A record number of people have made the journey across the English Channel in small boats this year, with nearly 6,000 reaching the UK in the first six months of 2021.
But Labour say the legislation amounts to an admission of failure of the government to control the borders.
Shadow home secretary Nick Thomas-Symonds said: “The Conservatives have finally admitted that their 11 years in power has resulted in a broken asylum system – the responsibility lies on their shoulders.
“Yet despite these failings, the measures being proposed in this bill do not deal with the chaos they have created.
“They don’t deal with the fact that the time taken to process claims has rocketed or desperate people are still falling victim to criminal gangs.
“Instead, they will reduce support for victims of human trafficking, potentially break international law, and there are still no effective, meaningful proposals to deal with the increasing number of people risking their lives crossing the Channel.”

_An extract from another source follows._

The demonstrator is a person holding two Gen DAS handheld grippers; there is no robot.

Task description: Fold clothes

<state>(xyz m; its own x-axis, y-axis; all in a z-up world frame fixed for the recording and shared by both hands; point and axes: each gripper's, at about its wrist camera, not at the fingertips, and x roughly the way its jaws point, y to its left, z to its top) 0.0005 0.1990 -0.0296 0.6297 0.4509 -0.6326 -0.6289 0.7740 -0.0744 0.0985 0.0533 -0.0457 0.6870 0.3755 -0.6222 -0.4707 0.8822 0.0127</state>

A coalition of more than 250 charities and campaign groups, including the Refugee Council and the British Red Cross, have joined together to demand the government rethink its approach.
Chief executive of the Refugee Council Enver Solomon said the new bill risked preventing up to 9,000 people who have fled war and persecution from being given safety in the UK, despite being eligible under previous rules.
He described the legislation as the “anti-refugee Bill” and accused the Home Office of “choosing to not only turn away those in need of safety but also treat them as criminals”.
The Home Office has insisted the changes will “prioritise those most in need of protection while stopping the abuse of the system”.